▼▼▼

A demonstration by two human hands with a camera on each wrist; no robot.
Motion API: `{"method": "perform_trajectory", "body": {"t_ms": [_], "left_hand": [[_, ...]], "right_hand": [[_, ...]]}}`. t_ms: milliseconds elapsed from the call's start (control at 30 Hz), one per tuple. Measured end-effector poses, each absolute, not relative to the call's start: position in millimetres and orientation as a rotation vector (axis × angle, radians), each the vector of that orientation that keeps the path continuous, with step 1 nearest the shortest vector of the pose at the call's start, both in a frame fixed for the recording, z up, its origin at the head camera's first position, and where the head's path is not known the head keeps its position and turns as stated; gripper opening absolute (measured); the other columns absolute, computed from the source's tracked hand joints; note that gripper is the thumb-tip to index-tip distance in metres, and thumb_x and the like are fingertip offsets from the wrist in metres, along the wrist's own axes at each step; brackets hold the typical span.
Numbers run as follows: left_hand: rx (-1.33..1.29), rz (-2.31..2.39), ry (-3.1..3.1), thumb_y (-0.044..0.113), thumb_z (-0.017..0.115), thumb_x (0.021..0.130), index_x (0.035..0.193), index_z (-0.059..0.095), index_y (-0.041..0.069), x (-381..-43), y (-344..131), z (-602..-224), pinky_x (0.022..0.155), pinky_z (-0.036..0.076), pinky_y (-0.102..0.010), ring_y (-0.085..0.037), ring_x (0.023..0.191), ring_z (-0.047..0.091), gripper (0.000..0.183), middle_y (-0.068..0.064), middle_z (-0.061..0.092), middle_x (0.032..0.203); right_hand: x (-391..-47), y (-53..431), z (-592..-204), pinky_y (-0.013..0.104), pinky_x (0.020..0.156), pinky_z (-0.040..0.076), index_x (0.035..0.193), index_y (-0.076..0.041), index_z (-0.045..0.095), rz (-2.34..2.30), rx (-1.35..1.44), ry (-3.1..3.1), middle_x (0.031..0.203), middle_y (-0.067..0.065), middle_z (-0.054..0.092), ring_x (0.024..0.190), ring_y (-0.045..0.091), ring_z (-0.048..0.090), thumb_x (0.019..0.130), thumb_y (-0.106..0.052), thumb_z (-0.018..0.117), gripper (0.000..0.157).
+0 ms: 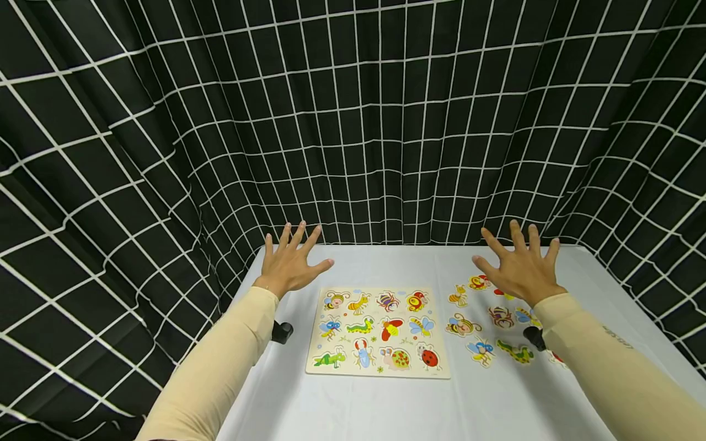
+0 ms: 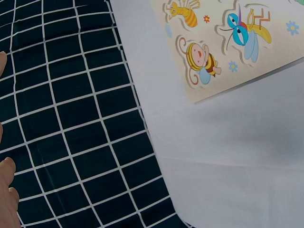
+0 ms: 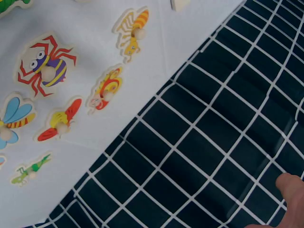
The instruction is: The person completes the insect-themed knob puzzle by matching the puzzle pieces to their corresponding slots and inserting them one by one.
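Both hands are held out over the white table with bare palms down and fingers spread. The left hand (image 1: 289,266) hovers beyond the upper left corner of a wooden insect puzzle board (image 1: 375,375), holding nothing. Loose insect pieces lie to the board's right, and the right hand (image 1: 524,272) is above the far ones, partly covering a red-winged piece (image 1: 503,294). Nearby are a spider piece (image 1: 501,316), a caterpillar piece (image 1: 515,351) and a bee piece (image 1: 462,325). In the right wrist view, a small round knob shows on the butterfly piece (image 3: 113,85).
A white cloth covers the table (image 1: 342,410). Black curtain (image 1: 386,122) with a white grid surrounds its back and sides. Dark camera mounts (image 1: 282,332) sit at both wrists. The right forearm overlaps a red piece (image 1: 556,358) near the table's right side.
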State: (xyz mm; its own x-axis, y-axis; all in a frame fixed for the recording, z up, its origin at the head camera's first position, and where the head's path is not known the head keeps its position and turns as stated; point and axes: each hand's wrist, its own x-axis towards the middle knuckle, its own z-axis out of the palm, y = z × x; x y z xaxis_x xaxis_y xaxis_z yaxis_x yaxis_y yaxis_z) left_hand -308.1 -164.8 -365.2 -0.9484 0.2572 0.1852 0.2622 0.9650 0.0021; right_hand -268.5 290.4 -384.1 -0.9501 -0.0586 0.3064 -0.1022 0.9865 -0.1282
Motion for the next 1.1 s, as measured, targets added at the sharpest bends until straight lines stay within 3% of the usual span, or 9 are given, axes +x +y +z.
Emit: {"method": "perform_trajectory", "body": {"t_ms": [800,1100], "left_hand": [[-0.354,-0.102,-2.911,0.081,0.032,0.084,0.155,0.009,0.035,-295,-175,-380,0.106,-0.013,-0.055,-0.029,0.144,-0.008,0.088,-0.001,0.007,0.161],[-0.379,-0.155,-2.893,0.078,0.038,0.085,0.156,0.014,0.030,-285,-175,-396,0.108,-0.007,-0.056,-0.030,0.144,-0.003,0.089,-0.002,0.011,0.160]], "right_hand": [[-267,291,-380,0.072,0.097,-0.010,0.154,-0.024,0.024,0.252,0.127,-2.791,0.154,0.031,0.007,0.136,0.055,-0.003,0.092,-0.067,0.036,0.076],[-262,294,-384,0.072,0.098,-0.008,0.153,-0.021,0.028,0.253,0.104,-2.792,0.154,0.032,0.008,0.135,0.057,-0.001,0.092,-0.067,0.037,0.077]]}}
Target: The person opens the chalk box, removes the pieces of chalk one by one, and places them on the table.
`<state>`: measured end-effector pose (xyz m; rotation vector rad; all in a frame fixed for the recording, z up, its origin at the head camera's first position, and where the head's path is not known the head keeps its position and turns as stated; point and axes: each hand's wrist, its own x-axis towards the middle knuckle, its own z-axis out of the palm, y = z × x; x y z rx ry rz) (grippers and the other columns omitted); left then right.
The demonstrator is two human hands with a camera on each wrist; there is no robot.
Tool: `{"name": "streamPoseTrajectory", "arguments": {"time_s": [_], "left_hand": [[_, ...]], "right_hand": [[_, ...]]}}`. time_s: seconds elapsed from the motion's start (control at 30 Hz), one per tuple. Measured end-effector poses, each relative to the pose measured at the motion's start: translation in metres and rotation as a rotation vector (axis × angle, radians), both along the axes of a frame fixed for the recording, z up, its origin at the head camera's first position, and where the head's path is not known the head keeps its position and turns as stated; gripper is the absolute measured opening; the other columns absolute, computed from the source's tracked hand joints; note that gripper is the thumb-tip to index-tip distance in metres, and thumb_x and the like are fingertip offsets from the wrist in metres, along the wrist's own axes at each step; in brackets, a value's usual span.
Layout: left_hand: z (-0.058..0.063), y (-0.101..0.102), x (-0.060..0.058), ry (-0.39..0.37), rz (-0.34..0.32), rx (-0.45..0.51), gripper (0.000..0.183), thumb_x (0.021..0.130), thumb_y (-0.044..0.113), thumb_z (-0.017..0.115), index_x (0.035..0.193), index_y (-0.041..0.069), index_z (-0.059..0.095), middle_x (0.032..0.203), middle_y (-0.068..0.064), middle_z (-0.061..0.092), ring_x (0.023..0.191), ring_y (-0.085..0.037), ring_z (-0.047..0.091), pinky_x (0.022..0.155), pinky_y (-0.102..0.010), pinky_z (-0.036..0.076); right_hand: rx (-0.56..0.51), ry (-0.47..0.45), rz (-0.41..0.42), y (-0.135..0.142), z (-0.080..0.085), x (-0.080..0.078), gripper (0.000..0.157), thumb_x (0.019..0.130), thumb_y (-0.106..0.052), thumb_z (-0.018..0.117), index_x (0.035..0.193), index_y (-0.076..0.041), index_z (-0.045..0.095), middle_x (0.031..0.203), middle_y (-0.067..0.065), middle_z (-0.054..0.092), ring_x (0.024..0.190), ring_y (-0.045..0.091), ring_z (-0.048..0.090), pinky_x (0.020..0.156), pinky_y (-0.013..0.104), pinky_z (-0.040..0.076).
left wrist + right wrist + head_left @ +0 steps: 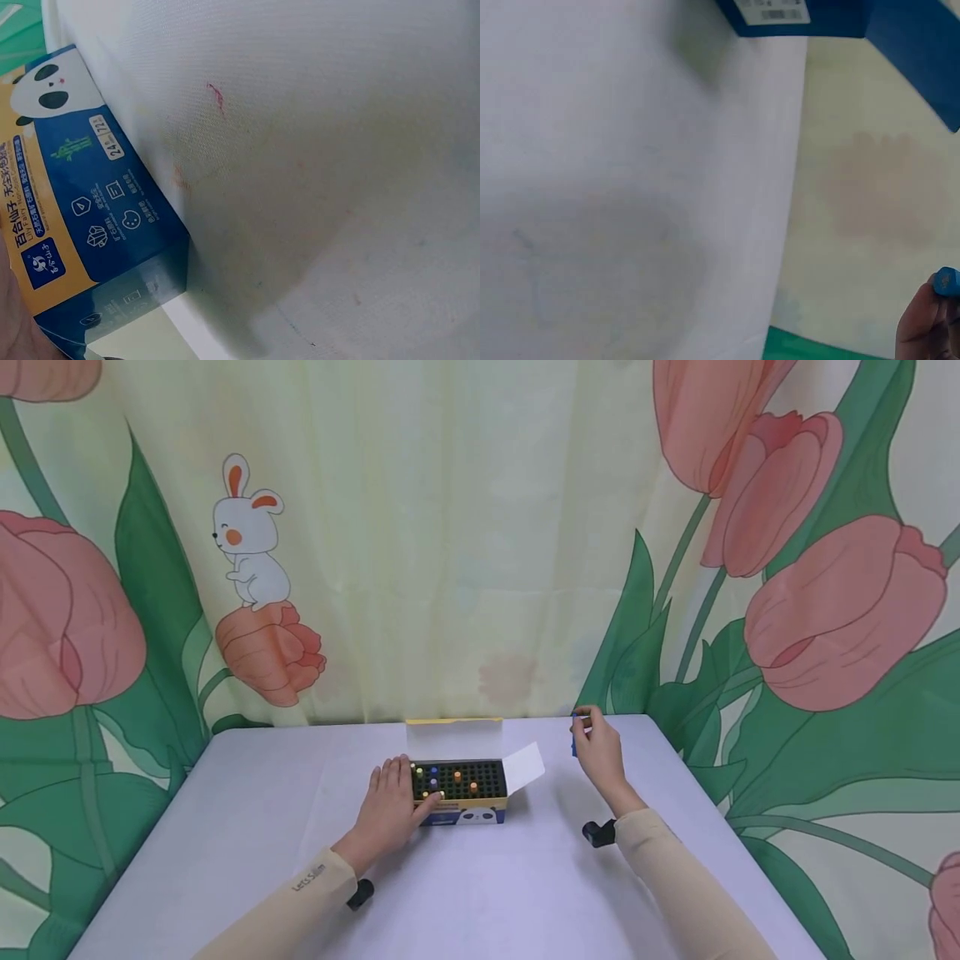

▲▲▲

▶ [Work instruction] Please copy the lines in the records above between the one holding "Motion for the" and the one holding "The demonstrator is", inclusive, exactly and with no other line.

▶ [Result of this task]
Motion for the next 1.1 s, as measured, targets added at the sharpest bends until straight lines stay within 3% of the usual span, or 9 are given, axes +x +y +z.
Emit: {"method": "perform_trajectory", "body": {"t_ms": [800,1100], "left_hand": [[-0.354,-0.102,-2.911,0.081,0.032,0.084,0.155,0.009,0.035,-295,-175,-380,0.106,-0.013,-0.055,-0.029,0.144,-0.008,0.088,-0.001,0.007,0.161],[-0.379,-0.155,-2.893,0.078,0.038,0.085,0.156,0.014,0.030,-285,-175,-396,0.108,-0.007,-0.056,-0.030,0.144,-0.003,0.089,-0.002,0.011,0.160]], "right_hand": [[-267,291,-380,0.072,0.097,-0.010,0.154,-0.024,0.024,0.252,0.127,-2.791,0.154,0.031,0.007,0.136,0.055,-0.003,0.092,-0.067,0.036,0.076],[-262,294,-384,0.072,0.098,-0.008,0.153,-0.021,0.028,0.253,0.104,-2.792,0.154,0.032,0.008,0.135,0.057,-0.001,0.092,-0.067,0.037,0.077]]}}
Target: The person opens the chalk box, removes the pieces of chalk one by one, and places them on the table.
`<state>`: measured end-effector pose (xyz m; rotation vector rad; all in a frame fixed for the recording, z up, its origin at the head camera's first position, and where the head's path is not known the head keeps its position and turns as stated; point and axes: each hand's wrist, its own x-axis towards the middle knuckle, its own z-axis out of the palm, y = z × x; x y z rx ry rz) (grippers and the other columns omitted); left then right.
The demonstrator is two human hands with a camera on each wrist; there is no robot.

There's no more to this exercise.